● **TASK INSTRUCTIONS**
Transcribe all the entries word for word, omitting any pictures they contain.

(Stored records)
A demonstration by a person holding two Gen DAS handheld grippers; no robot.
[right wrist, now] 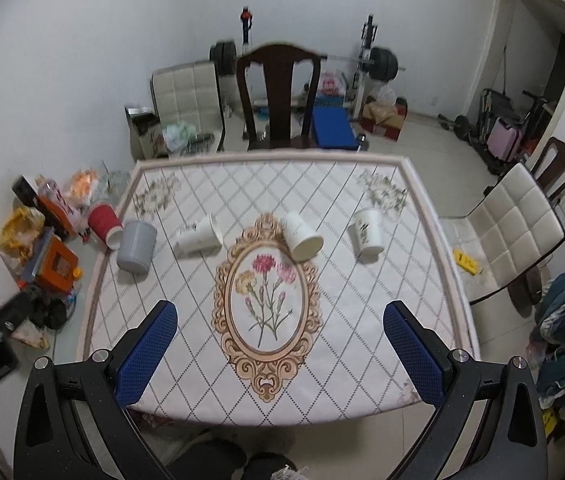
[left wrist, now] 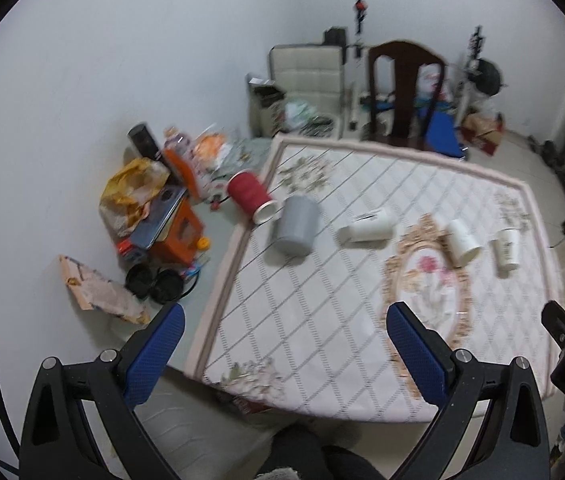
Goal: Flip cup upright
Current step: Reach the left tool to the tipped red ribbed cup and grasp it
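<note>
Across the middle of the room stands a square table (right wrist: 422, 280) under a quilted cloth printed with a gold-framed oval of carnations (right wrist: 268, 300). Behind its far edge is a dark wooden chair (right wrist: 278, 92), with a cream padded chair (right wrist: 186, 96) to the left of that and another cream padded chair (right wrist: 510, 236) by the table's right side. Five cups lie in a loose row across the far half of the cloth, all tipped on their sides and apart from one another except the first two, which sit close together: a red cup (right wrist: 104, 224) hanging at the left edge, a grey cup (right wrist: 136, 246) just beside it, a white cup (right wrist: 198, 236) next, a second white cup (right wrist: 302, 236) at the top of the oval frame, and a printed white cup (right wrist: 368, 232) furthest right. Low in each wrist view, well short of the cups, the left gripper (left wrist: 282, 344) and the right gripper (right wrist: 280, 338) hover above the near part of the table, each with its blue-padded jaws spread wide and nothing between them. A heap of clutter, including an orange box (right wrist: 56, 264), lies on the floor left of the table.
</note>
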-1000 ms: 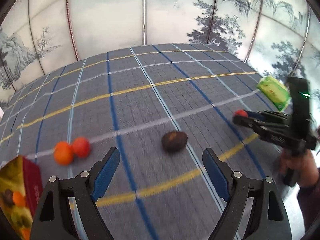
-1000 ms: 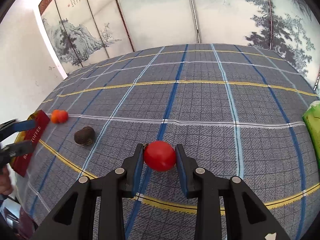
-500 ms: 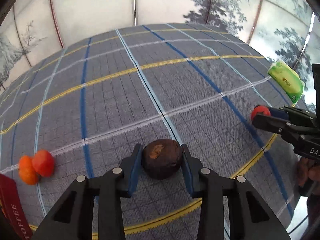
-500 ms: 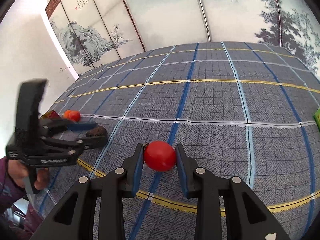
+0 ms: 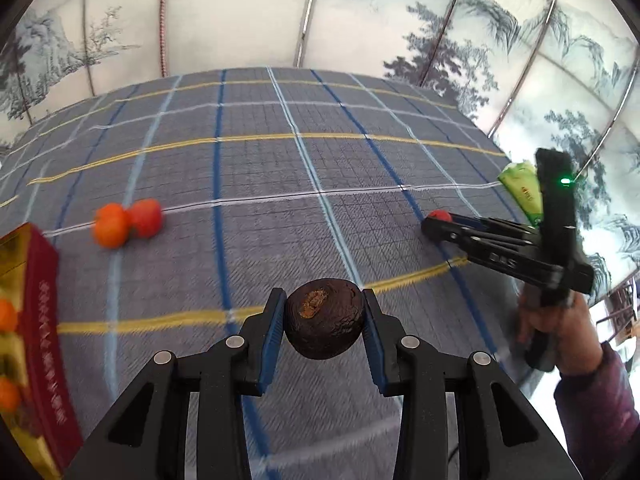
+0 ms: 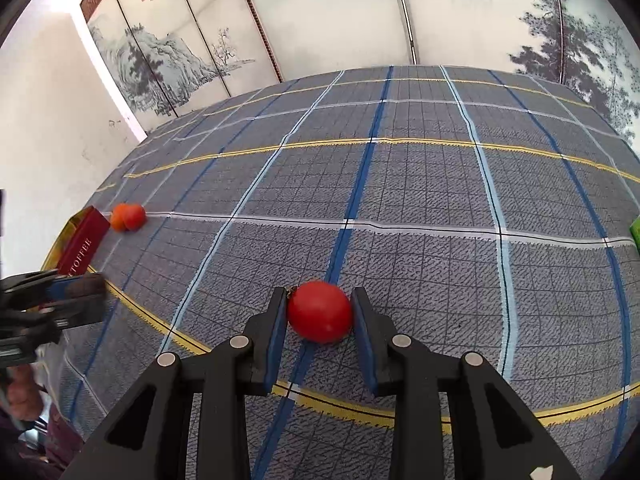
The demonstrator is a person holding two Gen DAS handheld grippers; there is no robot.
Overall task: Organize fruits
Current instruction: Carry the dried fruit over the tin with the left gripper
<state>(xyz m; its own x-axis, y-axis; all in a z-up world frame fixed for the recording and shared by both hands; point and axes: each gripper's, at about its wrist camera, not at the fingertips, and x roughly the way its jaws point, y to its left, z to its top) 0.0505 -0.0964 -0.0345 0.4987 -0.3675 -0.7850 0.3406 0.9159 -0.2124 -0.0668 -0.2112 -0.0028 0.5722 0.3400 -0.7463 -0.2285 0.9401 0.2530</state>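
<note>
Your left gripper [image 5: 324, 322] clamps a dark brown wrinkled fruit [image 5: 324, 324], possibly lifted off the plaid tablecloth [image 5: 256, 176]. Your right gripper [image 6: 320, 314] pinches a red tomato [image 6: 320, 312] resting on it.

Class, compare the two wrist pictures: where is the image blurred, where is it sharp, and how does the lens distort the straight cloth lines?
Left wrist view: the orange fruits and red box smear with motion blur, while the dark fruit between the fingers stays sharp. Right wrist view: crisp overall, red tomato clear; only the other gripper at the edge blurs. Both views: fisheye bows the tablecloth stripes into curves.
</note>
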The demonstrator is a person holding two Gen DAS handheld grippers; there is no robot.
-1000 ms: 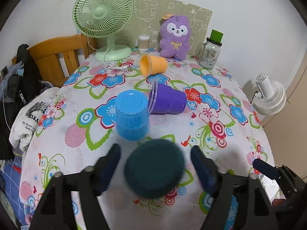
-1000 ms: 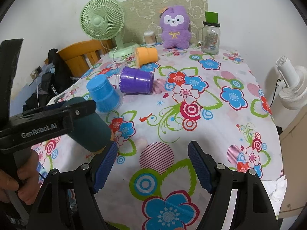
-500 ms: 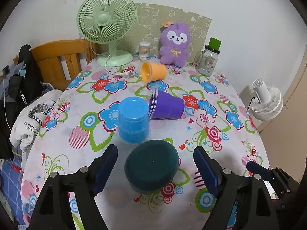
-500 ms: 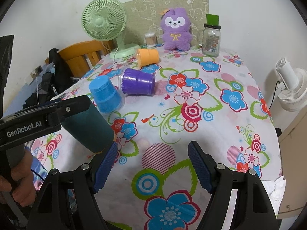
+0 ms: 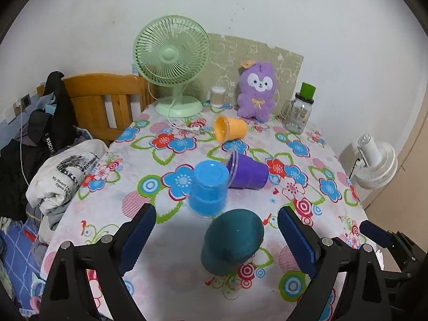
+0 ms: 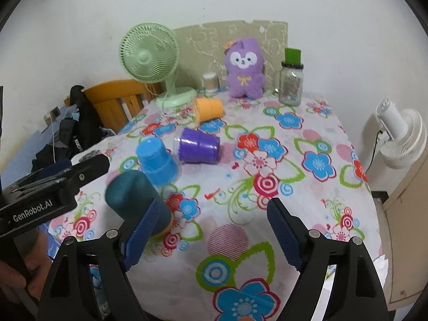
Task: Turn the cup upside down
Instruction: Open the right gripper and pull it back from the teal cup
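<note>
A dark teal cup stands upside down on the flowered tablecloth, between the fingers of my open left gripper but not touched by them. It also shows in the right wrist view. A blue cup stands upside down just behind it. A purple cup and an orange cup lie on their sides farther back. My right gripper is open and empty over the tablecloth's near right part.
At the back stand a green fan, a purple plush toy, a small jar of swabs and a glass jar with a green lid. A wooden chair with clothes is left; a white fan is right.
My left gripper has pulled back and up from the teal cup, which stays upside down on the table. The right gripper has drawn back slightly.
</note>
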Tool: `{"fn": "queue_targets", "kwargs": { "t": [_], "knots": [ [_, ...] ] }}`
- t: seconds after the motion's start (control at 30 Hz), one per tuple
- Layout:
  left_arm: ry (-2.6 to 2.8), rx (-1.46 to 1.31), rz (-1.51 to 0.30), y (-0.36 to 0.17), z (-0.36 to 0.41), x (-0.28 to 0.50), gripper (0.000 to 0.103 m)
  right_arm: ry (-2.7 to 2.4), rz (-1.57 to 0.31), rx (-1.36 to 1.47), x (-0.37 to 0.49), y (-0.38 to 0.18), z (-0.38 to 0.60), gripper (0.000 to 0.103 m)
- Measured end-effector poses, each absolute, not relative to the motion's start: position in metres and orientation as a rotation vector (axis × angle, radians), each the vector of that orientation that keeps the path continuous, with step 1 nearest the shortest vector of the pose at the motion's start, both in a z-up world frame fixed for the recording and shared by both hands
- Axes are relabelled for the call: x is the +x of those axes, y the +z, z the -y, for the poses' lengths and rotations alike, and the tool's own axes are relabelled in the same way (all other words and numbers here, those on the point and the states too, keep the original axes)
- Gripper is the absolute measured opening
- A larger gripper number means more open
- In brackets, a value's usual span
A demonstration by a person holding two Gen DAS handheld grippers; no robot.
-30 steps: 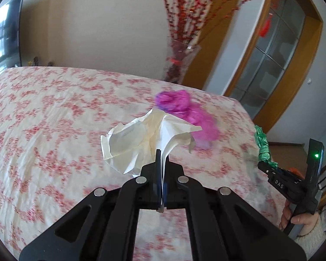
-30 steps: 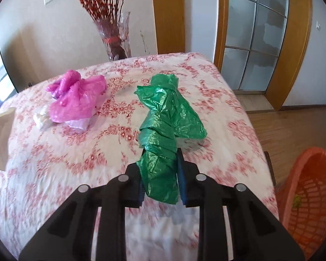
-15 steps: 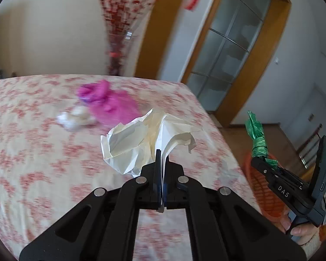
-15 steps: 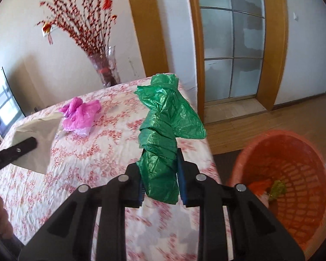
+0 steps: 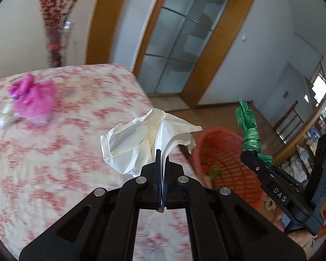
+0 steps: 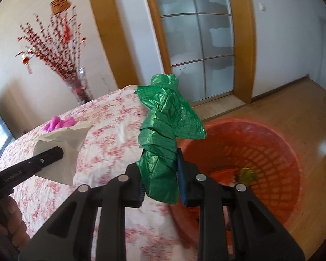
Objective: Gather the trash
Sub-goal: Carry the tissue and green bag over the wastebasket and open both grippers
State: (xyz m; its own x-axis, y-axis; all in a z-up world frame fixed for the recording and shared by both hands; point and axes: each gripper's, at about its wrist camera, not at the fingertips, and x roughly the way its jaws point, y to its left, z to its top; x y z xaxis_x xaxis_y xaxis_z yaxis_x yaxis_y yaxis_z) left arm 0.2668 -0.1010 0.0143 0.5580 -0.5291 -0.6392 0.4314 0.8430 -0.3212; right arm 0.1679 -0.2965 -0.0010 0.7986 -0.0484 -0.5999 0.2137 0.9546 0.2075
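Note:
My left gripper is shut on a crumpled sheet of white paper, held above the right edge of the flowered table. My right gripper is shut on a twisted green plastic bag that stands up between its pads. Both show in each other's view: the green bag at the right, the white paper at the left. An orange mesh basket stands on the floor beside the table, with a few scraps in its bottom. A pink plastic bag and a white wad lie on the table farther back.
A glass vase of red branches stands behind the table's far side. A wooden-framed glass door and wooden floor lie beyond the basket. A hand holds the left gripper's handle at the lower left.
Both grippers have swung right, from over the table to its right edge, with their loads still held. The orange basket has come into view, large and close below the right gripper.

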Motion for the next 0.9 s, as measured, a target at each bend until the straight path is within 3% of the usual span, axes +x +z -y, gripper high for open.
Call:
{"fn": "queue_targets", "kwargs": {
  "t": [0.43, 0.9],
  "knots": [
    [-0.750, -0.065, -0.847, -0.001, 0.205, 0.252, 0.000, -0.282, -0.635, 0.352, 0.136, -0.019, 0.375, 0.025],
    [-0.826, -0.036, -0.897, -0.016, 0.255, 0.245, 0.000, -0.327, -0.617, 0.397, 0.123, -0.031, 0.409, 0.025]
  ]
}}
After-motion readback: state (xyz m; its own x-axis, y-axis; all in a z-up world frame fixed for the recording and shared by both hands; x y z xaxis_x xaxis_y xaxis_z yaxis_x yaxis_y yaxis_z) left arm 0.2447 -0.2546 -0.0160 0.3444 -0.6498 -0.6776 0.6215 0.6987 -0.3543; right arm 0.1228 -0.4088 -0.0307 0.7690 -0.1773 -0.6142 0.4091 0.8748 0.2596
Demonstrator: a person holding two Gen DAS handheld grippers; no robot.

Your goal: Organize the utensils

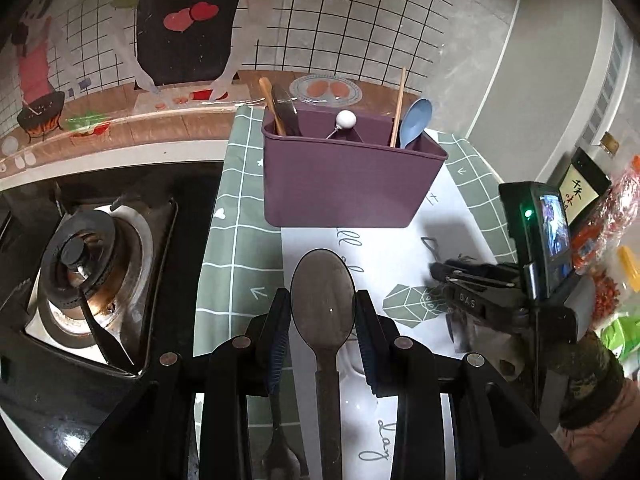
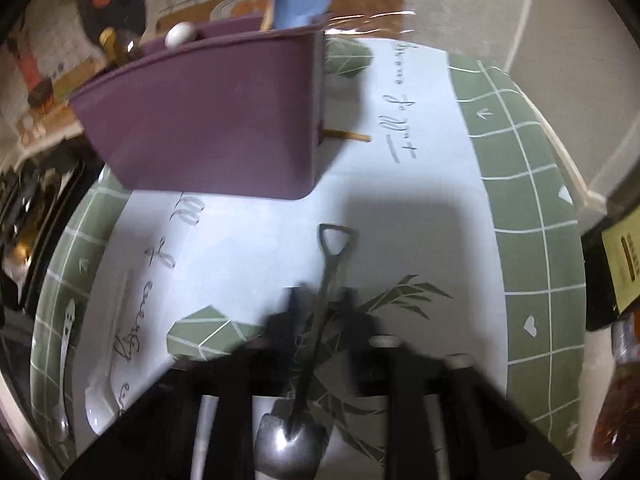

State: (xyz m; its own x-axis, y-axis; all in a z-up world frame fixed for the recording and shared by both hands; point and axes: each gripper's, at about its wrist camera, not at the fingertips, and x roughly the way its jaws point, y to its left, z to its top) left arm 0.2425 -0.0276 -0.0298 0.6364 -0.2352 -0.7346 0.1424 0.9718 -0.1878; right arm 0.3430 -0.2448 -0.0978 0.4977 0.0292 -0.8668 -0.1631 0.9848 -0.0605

● **ANSWER BOX**
A demonstration by a person holding two Gen DAS handheld grippers; no robot.
[right wrist, now] 
[left wrist, now] 
Goal: Flip cup upright
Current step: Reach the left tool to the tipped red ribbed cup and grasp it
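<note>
Across the middle of the room stands a square table (right wrist: 422, 280) under a quilted cloth printed with a gold-framed oval of carnations (right wrist: 268, 300). Behind its far edge is a dark wooden chair (right wrist: 278, 92), with a cream padded chair (right wrist: 186, 96) to the left of that and another cream padded chair (right wrist: 510, 236) by the table's right side. Five cups lie in a loose row across the far half of the cloth, all tipped on their sides and apart from one another except the first two, which sit close together: a red cup (right wrist: 104, 224) hanging at the left edge, a grey cup (right wrist: 136, 246) just beside it, a white cup (right wrist: 198, 236) next, a second white cup (right wrist: 302, 236) at the top of the oval frame, and a printed white cup (right wrist: 368, 232) furthest right. Low in each wrist view, well short of the cups, the left gripper (left wrist: 282, 344) and the right gripper (right wrist: 280, 338) hover above the near part of the table, each with its blue-padded jaws spread wide and nothing between them. A heap of clutter, including an orange box (right wrist: 56, 264), lies on the floor left of the table.
</note>
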-1000 ms: 
-1000 ms: 
-500 ms: 
-500 ms: 
+0 ms: 
+0 ms: 
The demonstrator is a person holding two Gen DAS handheld grippers; there is no robot.
Overall task: Organize fruits
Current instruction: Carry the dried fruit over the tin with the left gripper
<state>(xyz m; its own x-axis, y-axis; all in a z-up world frame fixed for the recording and shared by both hands; point and axes: each gripper's, at about its wrist camera, not at the fingertips, and x roughly the way its jaws point, y to its left, z to its top) 0.0505 -0.0964 -0.0345 0.4987 -0.3675 -0.7850 0.3406 0.9159 -0.2124 -0.0668 -0.2112 -0.0028 0.5722 0.3400 -0.7463 -0.2285 0.9401 0.2530</state>
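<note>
Your left gripper [image 5: 324, 322] clamps a dark brown wrinkled fruit [image 5: 324, 324], possibly lifted off the plaid tablecloth [image 5: 256, 176]. Your right gripper [image 6: 320, 314] pinches a red tomato [image 6: 320, 312] resting on it.

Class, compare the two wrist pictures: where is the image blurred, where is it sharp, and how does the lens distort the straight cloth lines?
Left wrist view: the orange fruits and red box smear with motion blur, while the dark fruit between the fingers stays sharp. Right wrist view: crisp overall, red tomato clear; only the other gripper at the edge blurs. Both views: fisheye bows the tablecloth stripes into curves.
</note>
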The demonstrator is a person holding two Gen DAS handheld grippers; there is no robot.
-1000 ms: 
-1000 ms: 
-500 ms: 
-500 ms: 
+0 ms: 
+0 ms: 
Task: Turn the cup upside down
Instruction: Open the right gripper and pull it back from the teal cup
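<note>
A dark teal cup stands upside down on the flowered tablecloth, between the fingers of my open left gripper but not touched by them. It also shows in the right wrist view. A blue cup stands upside down just behind it. A purple cup and an orange cup lie on their sides farther back. My right gripper is open and empty over the tablecloth's near right part.
At the back stand a green fan, a purple plush toy, a small jar of swabs and a glass jar with a green lid. A wooden chair with clothes is left; a white fan is right.
My left gripper has pulled back and up from the teal cup, which stays upside down on the table. The right gripper has drawn back slightly.
</note>
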Tool: `{"fn": "queue_targets", "kwargs": { "t": [_], "knots": [ [_, ...] ] }}`
- t: seconds after the motion's start (control at 30 Hz), one per tuple
- Layout:
  left_arm: ry (-2.6 to 2.8), rx (-1.46 to 1.31), rz (-1.51 to 0.30), y (-0.36 to 0.17), z (-0.36 to 0.41), x (-0.28 to 0.50), gripper (0.000 to 0.103 m)
  right_arm: ry (-2.7 to 2.4), rz (-1.57 to 0.31), rx (-1.36 to 1.47), x (-0.37 to 0.49), y (-0.38 to 0.18), z (-0.38 to 0.60), gripper (0.000 to 0.103 m)
- Measured end-effector poses, each absolute, not relative to the motion's start: position in metres and orientation as a rotation vector (axis × angle, radians), each the vector of that orientation that keeps the path continuous, with step 1 nearest the shortest vector of the pose at the motion's start, both in a z-up world frame fixed for the recording and shared by both hands
- Axes are relabelled for the call: x is the +x of those axes, y the +z, z the -y, for the poses' lengths and rotations alike, and the tool's own axes are relabelled in the same way (all other words and numbers here, those on the point and the states too, keep the original axes)
- Gripper is the absolute measured opening
- A larger gripper number means more open
- In brackets, a value's usual span
A demonstration by a person holding two Gen DAS handheld grippers; no robot.
-30 steps: 
-30 steps: 
-15 steps: 
-15 steps: 
+0 steps: 
+0 steps: 
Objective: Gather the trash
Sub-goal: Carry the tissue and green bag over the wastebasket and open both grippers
State: (xyz m; its own x-axis, y-axis; all in a z-up world frame fixed for the recording and shared by both hands; point and axes: each gripper's, at about its wrist camera, not at the fingertips, and x roughly the way its jaws point, y to its left, z to its top; x y z xaxis_x xaxis_y xaxis_z yaxis_x yaxis_y yaxis_z) left arm 0.2668 -0.1010 0.0143 0.5580 -0.5291 -0.6392 0.4314 0.8430 -0.3212; right arm 0.1679 -0.2965 -0.0010 0.7986 -0.0484 -0.5999 0.2137 0.9546 0.2075
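Note:
My left gripper is shut on a crumpled sheet of white paper, held above the right edge of the flowered table. My right gripper is shut on a twisted green plastic bag that stands up between its pads. Both show in each other's view: the green bag at the right, the white paper at the left. An orange mesh basket stands on the floor beside the table, with a few scraps in its bottom. A pink plastic bag and a white wad lie on the table farther back.
A glass vase of red branches stands behind the table's far side. A wooden-framed glass door and wooden floor lie beyond the basket. A hand holds the left gripper's handle at the lower left.
Both grippers have swung right, from over the table to its right edge, with their loads still held. The orange basket has come into view, large and close below the right gripper.
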
Motion for the next 0.9 s, as measured, a target at each bend until the straight path is within 3% of the usual span, axes +x +z -y, gripper high for open.
Call:
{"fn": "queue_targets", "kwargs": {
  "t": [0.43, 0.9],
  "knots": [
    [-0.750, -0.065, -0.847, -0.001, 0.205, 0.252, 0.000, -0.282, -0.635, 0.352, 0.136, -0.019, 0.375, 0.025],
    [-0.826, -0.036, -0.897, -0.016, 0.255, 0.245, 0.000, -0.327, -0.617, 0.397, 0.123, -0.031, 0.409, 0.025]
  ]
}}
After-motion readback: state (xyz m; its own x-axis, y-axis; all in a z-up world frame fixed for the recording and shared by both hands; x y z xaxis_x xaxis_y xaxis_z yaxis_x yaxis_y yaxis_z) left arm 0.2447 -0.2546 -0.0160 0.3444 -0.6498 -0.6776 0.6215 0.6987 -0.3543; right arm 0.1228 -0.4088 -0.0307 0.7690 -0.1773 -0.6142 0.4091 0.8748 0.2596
Demonstrator: a person holding two Gen DAS handheld grippers; no robot.

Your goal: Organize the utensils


State: (xyz m; its own x-axis, y-axis; all in a z-up world frame fixed for the recording and shared by both hands; point and axes: each gripper's, at about its wrist camera, not at the fingertips, and x roughly the way its jaws point, y to its left, z to its top) left arm 0.2425 -0.0276 -0.0298 0.6364 -0.2352 -0.7346 0.1424 0.9718 -0.1878; right arm 0.3430 -0.2448 -0.0978 0.4977 0.0292 -0.8668 -0.1631 0.9848 -0.0605

Nothing else is needed for the answer.